• _Problem description_: Please write out exactly the lines of the data below from the line holding "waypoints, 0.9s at" through the line holding "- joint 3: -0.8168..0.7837", and leave out the rest.

• _Data provided_:
----
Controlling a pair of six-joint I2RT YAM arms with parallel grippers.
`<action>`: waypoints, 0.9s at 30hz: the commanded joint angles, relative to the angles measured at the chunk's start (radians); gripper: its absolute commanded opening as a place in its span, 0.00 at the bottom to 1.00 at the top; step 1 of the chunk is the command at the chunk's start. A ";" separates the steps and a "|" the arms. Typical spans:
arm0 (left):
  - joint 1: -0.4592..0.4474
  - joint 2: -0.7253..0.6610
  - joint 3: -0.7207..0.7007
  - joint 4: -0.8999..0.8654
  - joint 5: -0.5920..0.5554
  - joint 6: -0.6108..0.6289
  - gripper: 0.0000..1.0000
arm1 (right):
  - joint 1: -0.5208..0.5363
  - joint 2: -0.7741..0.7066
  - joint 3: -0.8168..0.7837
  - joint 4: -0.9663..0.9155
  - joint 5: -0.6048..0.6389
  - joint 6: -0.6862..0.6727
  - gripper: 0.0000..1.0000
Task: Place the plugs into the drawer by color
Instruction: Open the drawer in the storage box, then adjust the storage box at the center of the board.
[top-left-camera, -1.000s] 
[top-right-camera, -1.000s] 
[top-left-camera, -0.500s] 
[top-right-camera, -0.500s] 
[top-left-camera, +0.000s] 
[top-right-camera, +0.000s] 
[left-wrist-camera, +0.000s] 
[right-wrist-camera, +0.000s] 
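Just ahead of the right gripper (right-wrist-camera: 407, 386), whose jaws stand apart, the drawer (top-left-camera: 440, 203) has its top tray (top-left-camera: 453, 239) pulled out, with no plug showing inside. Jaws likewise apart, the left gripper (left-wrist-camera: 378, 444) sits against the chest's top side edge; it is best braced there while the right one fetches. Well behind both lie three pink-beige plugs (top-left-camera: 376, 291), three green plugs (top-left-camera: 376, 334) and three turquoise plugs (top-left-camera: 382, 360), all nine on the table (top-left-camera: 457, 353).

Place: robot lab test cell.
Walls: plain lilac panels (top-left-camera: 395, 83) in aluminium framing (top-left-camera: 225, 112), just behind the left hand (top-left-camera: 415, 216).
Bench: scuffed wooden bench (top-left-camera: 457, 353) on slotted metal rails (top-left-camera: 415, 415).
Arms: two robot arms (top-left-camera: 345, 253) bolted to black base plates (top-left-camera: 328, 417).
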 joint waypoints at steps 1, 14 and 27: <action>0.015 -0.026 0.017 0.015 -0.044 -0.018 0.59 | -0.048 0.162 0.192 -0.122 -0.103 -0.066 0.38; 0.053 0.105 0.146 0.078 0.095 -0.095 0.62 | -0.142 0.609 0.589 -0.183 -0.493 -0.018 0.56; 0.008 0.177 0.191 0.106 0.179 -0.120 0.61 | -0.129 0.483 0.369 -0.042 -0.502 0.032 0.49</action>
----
• _Result of this exercise_:
`<action>`: waypoints, 0.9s at 30hz: the commanded joint angles, relative to the angles measured at the chunk's start (radians); gripper: its absolute commanded opening as a place in its span, 0.00 at the bottom to 1.00 at the top; step 1 of the chunk is the command at the chunk's start. A ";" separates the steps and a "|" the arms. Typical spans:
arm0 (left):
  - joint 1: -0.4592..0.4474
  - joint 2: -0.7253..0.6610
  - joint 3: -0.7207..0.7007
  - joint 4: -0.8999..0.8654
  - joint 5: -0.5920..0.5554
  - joint 6: -0.6108..0.6289
  - gripper: 0.0000..1.0000
arm1 (right):
  - joint 1: -0.5208..0.5363
  - joint 2: -0.7741..0.7066
  - joint 3: -0.8168..0.7837

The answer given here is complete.